■ **Instructions for the task**
In the data below, find every line that has the string "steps", and copy it.

§ §

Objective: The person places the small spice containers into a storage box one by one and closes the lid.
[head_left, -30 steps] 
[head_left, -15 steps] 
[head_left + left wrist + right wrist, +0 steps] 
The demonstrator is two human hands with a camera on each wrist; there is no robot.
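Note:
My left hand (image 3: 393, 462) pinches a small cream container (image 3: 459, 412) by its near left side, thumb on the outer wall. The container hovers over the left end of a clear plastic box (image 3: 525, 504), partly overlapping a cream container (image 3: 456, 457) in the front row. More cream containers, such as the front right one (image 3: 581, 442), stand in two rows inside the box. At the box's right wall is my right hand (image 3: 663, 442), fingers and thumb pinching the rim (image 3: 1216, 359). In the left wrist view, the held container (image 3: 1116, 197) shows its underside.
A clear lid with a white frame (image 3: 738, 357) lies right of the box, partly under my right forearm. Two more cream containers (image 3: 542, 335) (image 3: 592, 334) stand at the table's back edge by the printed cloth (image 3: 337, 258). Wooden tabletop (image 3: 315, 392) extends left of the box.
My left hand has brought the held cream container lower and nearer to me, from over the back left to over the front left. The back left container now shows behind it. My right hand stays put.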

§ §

■ **Completed task**
[head_left, -30 steps] 
[head_left, -15 steps] 
[head_left + left wrist + right wrist, +0 steps] 

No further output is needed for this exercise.